少し前、姉と電話で話した時、お墓の話になり聞いてくれました。「おじいちゃん達のお墓、名古屋市内のもっと開かれた場所に問い合わせてみたりもしたんだけど、やっぱり関東に持ってきた方がいいかなって思って。Sちんはおじいちゃんを今いる所から出してあげたいんだよね。」その言葉を聞いて泣きそうになりました。葬儀が終わり、ようやく落ち着いた家族会議で、みんなが知らなかった祖父の戦時中の話をしました。満州にいたのだけど、戦争に負けて陸軍にいたから、長江や黄河といった大きな川のそばにはいなくて、逃げ遅れたこと。その後、車に入れられ、最初は国に帰れると思っていたら、捕虜にされたと分かり絶望したこと、それでも極寒のシベリアの地で重たい道具を持ち、もう一度家族に会えると信じて飢えと戦いながら働き続けたこと。奇跡的に帰還できた時、降り立ったのは舞鶴港で、本当に嬉しかったこと。だから、おじいちゃんにとって家族という存在は特別だったこと。そのおじいちゃんが繋げてくれた私達の歴史をずっと大切にしていきたいし、離れて暮らしてもおじいちゃんはまたひとつになると信じていて、その気持ちはとても尊いものだと伝えると、ネネちゃんは号泣してくれました。祖父と妹の絆はとても深かったのだと。だから、今回お墓の話を出してくれた時、両親の意向をすっ飛ばして、私の意見を大事にしてくれる姉の想いが嬉しくぐっときました。Sちんの意見は、おじいちゃんの心と繋がっている、それが我が家には大切なことなんだよ、行間から滲み出るネネちゃんの優しさ。「おじいちゃんね、本当に寂しがり屋だったから、そばにいたいんじゃないかなって思っているの。でも、名古屋の地を離れることもそれはそれで寂しいのかなって。名字の件ね、Rが落ち着いたタイミングで旧姓に戻そうかとも思っていたんだけど、それも違うのかなって思い始めていてね。実家を離れる時、おじいちゃんにも寂しい思いをさせてしまったなって、ずっとそう思っていたの。ひ孫ができても、おじいちゃんの容体が悪くなっても、そばにいることはできなかった。ずっとごめんねって思っていたの。だから、旧姓に戻すことでおじいちゃんは安心してくれるかなとか、でもそれって私のタスクであって息子のタスクではないんだよな、それをはき違えたらいけないなって思ったの。」そう話すと、電話の向こう側で姉が洟をすすったのが分かりました。「Sちんが関東に行っても、おじいちゃんはSちんの幸せを願っていたよ。だからそこは気にしなくていい。名字のことも形式より、大事なことは忘れないでいることだと思うから、きっとおじいちゃんに伝わっているよ。」妹は、どれだけのものを感じ背負ってきたのだろう、そんな姉の気持ちが胸に届きました。ありがとうね、ネネちゃん。

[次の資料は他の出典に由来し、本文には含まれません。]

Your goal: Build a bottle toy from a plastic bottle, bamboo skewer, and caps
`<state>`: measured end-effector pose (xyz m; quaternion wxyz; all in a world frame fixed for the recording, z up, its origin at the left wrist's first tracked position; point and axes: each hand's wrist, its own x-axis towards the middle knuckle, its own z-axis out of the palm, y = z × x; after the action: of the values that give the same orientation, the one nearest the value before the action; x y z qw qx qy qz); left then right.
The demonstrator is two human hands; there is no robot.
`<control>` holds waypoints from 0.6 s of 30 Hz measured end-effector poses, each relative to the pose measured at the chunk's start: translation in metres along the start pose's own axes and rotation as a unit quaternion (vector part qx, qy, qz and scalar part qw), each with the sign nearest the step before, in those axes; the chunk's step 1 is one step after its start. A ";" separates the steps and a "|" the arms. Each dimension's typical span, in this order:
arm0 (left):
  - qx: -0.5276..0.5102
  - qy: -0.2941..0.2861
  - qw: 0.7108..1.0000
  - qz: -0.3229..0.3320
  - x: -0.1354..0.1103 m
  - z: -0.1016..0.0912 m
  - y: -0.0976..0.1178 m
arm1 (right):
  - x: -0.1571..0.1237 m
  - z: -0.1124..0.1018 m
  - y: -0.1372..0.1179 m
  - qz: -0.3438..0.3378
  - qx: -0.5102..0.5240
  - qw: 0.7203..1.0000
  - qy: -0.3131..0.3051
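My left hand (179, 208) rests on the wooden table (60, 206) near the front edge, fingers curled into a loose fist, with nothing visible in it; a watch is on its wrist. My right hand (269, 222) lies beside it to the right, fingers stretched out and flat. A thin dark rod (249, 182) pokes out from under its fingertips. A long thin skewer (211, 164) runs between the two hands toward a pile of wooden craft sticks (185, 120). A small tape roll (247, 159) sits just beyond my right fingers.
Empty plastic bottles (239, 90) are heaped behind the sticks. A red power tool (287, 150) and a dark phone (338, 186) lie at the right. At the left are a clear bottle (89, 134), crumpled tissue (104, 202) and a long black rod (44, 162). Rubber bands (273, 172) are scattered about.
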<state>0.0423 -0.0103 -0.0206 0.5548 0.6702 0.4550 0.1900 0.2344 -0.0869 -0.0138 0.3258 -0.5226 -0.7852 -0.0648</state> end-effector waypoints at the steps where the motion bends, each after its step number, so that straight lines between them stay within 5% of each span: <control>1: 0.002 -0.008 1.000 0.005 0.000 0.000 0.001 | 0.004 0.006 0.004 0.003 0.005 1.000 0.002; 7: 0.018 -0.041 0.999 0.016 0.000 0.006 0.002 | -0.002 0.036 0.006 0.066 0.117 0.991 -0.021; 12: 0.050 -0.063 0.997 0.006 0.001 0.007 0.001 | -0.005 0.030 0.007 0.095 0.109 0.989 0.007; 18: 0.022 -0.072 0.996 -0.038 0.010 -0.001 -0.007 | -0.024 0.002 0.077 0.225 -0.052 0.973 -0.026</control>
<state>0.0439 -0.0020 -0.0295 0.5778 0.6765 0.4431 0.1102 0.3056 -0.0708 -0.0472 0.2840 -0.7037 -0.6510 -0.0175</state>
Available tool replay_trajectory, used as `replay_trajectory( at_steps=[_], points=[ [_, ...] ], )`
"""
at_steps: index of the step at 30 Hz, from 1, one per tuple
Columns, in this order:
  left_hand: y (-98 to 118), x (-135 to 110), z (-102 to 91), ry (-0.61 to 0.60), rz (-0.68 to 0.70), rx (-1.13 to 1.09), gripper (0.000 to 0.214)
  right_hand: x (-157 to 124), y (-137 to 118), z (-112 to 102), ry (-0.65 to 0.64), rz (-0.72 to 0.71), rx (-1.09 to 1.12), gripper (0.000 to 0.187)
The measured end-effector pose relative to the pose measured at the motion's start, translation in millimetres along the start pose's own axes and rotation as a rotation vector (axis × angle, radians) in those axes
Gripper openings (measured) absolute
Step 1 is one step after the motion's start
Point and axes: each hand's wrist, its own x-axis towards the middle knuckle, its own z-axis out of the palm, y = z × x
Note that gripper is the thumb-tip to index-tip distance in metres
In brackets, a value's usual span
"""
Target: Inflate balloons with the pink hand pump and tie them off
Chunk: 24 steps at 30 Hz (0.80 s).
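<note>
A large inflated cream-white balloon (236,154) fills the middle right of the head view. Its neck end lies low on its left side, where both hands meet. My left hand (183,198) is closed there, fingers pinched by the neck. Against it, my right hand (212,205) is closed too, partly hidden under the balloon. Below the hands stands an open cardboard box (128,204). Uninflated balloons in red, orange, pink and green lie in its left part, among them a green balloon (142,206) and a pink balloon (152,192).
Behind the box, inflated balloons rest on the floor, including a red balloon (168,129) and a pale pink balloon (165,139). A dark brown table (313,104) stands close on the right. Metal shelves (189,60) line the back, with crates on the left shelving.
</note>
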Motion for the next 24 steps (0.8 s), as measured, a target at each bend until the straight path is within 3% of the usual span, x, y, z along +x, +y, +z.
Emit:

お経が終わると、住職さんとの談笑が少しあり、息子を見て伝えてくれました。「最初にお会いした時は、二人の男の子がわちゃわちゃやっていたのに、大きくなりましたね。」「ああ、その時はまだ1歳頃だったかもしれません。姉の子も一緒でした。あれからもう10年なんですね。」時の早さと濃さにはっとなりました。祖父も祖母も、そして母のお兄ちゃんも、きっとその10年を噛み締めてくれている。住職さんを見送り、母の不機嫌が相変わらずだったものの、思い切って外に出た方が、気分が変わるからと提案し、父を置いて三人で買い物へ出かけました。すると、気分転換できたのか、段々と機嫌が直っていき、4人で食卓を囲むことができて。20代のあの日、実家を出ていなければ胃炎では済まされなかったな、だからきっとその選択も間違っていなかった。お母さん、刀を捨ててくれる日をゆっくり待っているよ。そんな気持ちで、息子と帰宅。すると、本音を漏らしてくれました。「おばあちゃん、ボク達が行った時ガン無視で、機嫌が悪かったね。おじいちゃん、隣でずっとスルーしていて、おじいちゃんすげーって思った!」それは褒められたものじゃないんだけど、率直な意見に笑ってしまいました。最後は笑い話にする、そう決めたから、この先何があっても泣いた後に笑うことにする。